TASK DESCRIPTION
Every entry should be returned unchanged, with the pictures omitted.

(Saved entries)
*-*-*
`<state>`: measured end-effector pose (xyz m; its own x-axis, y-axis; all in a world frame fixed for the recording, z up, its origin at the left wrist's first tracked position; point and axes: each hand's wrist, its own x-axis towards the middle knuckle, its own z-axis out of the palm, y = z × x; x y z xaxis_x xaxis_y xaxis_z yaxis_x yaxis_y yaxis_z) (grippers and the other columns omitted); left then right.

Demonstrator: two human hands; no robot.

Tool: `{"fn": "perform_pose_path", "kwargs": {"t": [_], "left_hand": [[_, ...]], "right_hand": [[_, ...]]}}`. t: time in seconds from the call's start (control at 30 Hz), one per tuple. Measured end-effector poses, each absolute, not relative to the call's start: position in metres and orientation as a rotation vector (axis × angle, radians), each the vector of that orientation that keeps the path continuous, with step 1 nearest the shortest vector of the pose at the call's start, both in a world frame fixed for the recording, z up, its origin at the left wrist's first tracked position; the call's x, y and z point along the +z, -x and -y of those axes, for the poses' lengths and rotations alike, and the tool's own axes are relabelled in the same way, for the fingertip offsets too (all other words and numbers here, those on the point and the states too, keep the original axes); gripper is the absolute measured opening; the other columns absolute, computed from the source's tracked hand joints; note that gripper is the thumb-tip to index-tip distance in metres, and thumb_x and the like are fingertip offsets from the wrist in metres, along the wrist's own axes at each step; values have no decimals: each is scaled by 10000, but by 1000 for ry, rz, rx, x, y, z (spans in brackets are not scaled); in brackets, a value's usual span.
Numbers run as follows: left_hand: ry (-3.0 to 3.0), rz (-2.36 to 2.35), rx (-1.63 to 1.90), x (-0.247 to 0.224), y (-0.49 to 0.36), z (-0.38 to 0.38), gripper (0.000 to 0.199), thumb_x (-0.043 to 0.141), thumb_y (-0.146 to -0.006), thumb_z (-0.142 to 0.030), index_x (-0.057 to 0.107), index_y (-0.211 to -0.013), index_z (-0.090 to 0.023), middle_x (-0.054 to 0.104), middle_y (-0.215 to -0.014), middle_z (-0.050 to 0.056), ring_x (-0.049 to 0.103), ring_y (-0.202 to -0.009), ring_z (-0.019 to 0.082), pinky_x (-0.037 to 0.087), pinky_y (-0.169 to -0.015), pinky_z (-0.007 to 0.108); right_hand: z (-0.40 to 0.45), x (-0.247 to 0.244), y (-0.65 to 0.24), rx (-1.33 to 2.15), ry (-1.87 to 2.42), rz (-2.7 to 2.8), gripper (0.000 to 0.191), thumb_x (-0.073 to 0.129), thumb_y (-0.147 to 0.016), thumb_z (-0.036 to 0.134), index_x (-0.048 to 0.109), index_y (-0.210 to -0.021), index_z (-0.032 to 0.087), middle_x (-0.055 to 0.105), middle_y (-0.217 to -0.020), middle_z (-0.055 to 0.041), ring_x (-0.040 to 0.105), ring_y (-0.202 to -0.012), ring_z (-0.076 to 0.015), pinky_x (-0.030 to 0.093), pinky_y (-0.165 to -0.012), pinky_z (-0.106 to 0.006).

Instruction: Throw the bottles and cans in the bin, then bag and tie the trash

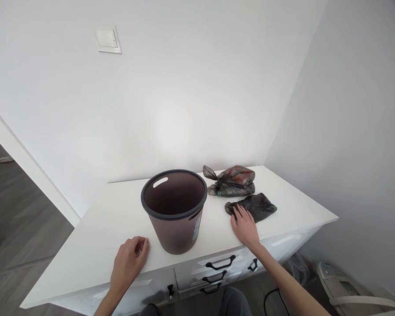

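Note:
A brown-purple bin (pixel 176 232) with a dark rim stands upright on the white cabinet top. Its visible inside holds no bag. My right hand (pixel 245 226) lies with fingers spread on a flattened black plastic bag (pixel 260 207), to the right of the bin. Behind that bag rests a knotted, filled dark bag (pixel 235 181), with reddish and green contents showing through. My left hand (pixel 129 259) rests at the front of the cabinet top, left of the bin and apart from it; its fingers are curled together, with nothing visible in them.
The white cabinet top (pixel 118 219) has drawers with black handles (pixel 220 262) below its front edge. Behind is a white wall with a switch (pixel 108 38). A beige appliance (pixel 345 287) and a clear plastic bag (pixel 296 268) are down at the right.

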<state>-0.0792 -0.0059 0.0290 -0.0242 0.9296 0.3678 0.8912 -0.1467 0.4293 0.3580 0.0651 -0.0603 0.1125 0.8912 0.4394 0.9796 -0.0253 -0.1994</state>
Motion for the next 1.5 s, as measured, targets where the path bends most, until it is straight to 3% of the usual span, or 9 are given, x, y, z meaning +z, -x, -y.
{"fn": "perform_pose_path", "kwargs": {"t": [1.5], "left_hand": [[-2133,-1992,867,29,79,9,382,447,-984,-527,587,-773,-241,649,-718,14,594,-720,222,439,-735,351]], "right_hand": [[-65,-65,-360,-281,1874,1794,510,373,-1012,285,625,-1408,87,573,-1504,-171,483,-1432,-287,299,-1217,-451]]}}
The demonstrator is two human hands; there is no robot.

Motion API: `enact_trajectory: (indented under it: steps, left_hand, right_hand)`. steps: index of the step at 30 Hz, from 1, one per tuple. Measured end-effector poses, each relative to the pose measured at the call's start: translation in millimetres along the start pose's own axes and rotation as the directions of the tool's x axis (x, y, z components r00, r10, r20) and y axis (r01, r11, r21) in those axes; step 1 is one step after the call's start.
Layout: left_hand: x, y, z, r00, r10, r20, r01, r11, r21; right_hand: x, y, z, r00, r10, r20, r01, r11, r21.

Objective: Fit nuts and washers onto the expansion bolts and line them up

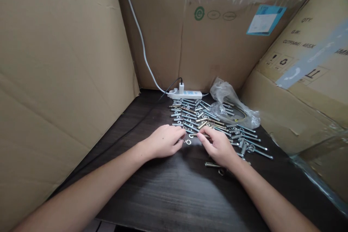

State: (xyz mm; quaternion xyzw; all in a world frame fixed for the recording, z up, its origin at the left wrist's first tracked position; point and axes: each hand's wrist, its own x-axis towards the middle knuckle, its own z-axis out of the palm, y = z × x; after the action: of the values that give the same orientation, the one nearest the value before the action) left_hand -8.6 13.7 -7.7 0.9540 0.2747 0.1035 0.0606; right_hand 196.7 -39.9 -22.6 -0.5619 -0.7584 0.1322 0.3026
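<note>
On the dark tabletop [163,192], a flat washer [188,144] is lying just beside my left hand [164,141], on the side toward my right hand [219,148], which is farther off. A brownish bolt [195,135] is running roughly left to right, reaching my right fingertips. Both hands' fingers are curling inward; whether they are gripping anything, I cannot tell.
</note>
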Motion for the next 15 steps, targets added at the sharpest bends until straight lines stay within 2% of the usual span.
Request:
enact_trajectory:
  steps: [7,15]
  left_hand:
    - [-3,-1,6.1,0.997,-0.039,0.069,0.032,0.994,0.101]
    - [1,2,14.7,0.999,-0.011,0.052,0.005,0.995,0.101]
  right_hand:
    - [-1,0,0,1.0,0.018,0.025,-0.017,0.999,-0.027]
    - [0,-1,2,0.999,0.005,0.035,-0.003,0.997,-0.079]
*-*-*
ANSWER AREA
`<state>`: measured end-effector pose (xyz m; its own x-axis, y-axis; all in a world frame fixed for the recording, z up, its origin at the left wrist's first tracked position; point and axes: each hand's wrist, its own x-axis towards the middle knuckle, its own z-axis out of the palm, y = z × x; x y z xaxis_x xaxis_y xaxis_z yaxis_x yaxis_y yaxis_z) (grippers and the other columns omitted); left then right.

Demonstrator: two human hands; no robot.

Tool: `{"fn": "perform_pose_path", "kwargs": {"t": [_], "left_hand": [[_, ...]], "right_hand": [[_, ...]]}}`. t: time in seconds from the call's start (control at 30 Hz), one per tuple. Measured end-effector poses, each absolute, not relative to the call's start: position in metres and orientation as a rotation vector (axis × angle, radians), each the vector of that orientation that keeps the path continuous, with step 1 nearest the shortest vector of the pose at the call's start, both in a world frame fixed for the recording, z up, its origin at the left wrist's first tracked position; the call's x, y and z point along the +z, -x and -y of those axes, for the poses' lengths and rotations alike, and the tool's own axes are relabelled in the same way, for the fingertip offsets too (all other words and numbers here, those on the point and the states too, keep the original axes); gripper is the absolute measured opening; the other columns absolute, computed from the source's tracked hand joints; note that gripper is the thumb-tip to index-tip distance in metres, and thumb_x and the like are fingertip offsets from the wrist in metres, along the wrist's own axes at each step; values have no decimals: each is scaled by 10000, but by 1000 for ry, rz, rx, x, y, z (spans in brackets are not scaled); in brackets, a value's usual span.
Numbers run as follows: left_hand: ry (-3.0 to 3.0), rz (-2.36 to 2.35), rx (-1.63 to 1.90), x (-0.247 to 0.224), y (-0.49 to 0.36), z (-0.38 to 0.38), gripper (0.000 to 0.199), thumb_x (-0.043 to 0.141), thumb_y (-0.146 to -0.006), thumb_z (-0.142 to 0.030), index_x (-0.057 to 0.107), index_y (-0.211 to -0.013), index_z (-0.090 to 0.023), middle_x (-0.054 to 0.104), middle_y (-0.215 to -0.014), middle_z (-0.050 to 0.056), ring_x (-0.049 to 0.103), ring_y (-0.202 to -0.009), ring_z (-0.019 to 0.082), pinky_x (-0.037 to 0.087), pinky_y (-0.169 to -0.015), pinky_z (-0.007 to 0.108); right_hand: z (-0.40 to 0.45), x (-0.247 to 0.244), y (-0.65 to 0.24), rx (-1.33 to 2.15), ry (-1.87 to 2.42), rz (-2.7 to 2.8), gripper (0.000 to 0.191), thumb_x (-0.073 to 0.129), thumb_y (-0.147 to 0.016), thumb_z (-0.036 to 0.134), index_x (-0.048 to 0.109), index_y (-0.210 to -0.021), index_z (-0.032 to 0.087), middle_x (-0.055 to 0.105), middle_y (-0.217 to -0.020), middle_z (-0.055 to 0.041), ring_x (-0.040 to 0.105), ring_y (-0.202 to -0.012), ring_z (-0.076 to 0.015), pinky_x (-0.030 to 0.093), pinky_y (-0.165 to -0.012), pinky_z (-0.106 to 0.006).

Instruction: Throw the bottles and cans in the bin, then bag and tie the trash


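Note:
A brown-purple bin (pixel 176 232) with a dark rim stands upright on the white cabinet top. Its visible inside holds no bag. My right hand (pixel 245 226) lies with fingers spread on a flattened black plastic bag (pixel 260 207), to the right of the bin. Behind that bag rests a knotted, filled dark bag (pixel 235 181), with reddish and green contents showing through. My left hand (pixel 129 259) rests at the front of the cabinet top, left of the bin and apart from it; its fingers are curled together, with nothing visible in them.
The white cabinet top (pixel 118 219) has drawers with black handles (pixel 220 262) below its front edge. Behind is a white wall with a switch (pixel 108 38). A beige appliance (pixel 345 287) and a clear plastic bag (pixel 296 268) are down at the right.
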
<state>-0.0792 -0.0059 0.0290 -0.0242 0.9296 0.3678 0.8912 -0.1467 0.4293 0.3580 0.0651 -0.0603 0.1125 0.8912 0.4394 0.9796 -0.0253 -0.1994</state>
Motion for the next 1.5 s, as measured, targets where the path bends most, until it is straight to 3% of the usual span, or 9 are given, x, y, z meaning +z, -x, -y.
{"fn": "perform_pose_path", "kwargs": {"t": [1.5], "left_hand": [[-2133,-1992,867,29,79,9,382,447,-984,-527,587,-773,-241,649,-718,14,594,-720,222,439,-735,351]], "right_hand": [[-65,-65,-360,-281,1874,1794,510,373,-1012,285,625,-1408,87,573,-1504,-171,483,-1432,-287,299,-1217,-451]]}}
The demonstrator is two human hands; there is no robot.

Motion API: `enact_trajectory: (indented under it: steps, left_hand, right_hand)`. steps: index of the step at 30 Hz, from 1, one per tuple. Measured end-effector poses, each relative to the pose measured at the call's start: translation in millimetres along the start pose's own axes and rotation as the directions of the tool's x axis (x, y, z components r00, r10, r20) and y axis (r01, r11, r21) in those axes; step 1 is one step after the call's start.
Layout: left_hand: x, y, z, r00, r10, r20, r01, r11, r21; right_hand: x, y, z, r00, r10, r20, r01, r11, r21.

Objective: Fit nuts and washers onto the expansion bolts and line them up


State: (xyz mm; quaternion xyzw; all in a world frame fixed for the recording, z up, its origin at the left wrist's first tracked position; point and axes: each hand's wrist, its own x-axis towards the middle knuckle, its own z-axis out of the palm, y = z × x; after the action: of the values that give the same orientation, the one nearest the value before the action) left_hand -8.6 13.7 -7.7 0.9540 0.2747 0.1035 0.0606; right_hand 196.7 -39.9 -22.6 -0.5619 -0.7584 0.1322 0.3026
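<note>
On the dark tabletop [163,192], a flat washer [188,144] is lying just beside my left hand [164,141], on the side toward my right hand [219,148], which is farther off. A brownish bolt [195,135] is running roughly left to right, reaching my right fingertips. Both hands' fingers are curling inward; whether they are gripping anything, I cannot tell.
</note>
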Motion for the next 15 steps, targets added at the sharpest bends until straight lines stay within 2% of the usual span.
Request:
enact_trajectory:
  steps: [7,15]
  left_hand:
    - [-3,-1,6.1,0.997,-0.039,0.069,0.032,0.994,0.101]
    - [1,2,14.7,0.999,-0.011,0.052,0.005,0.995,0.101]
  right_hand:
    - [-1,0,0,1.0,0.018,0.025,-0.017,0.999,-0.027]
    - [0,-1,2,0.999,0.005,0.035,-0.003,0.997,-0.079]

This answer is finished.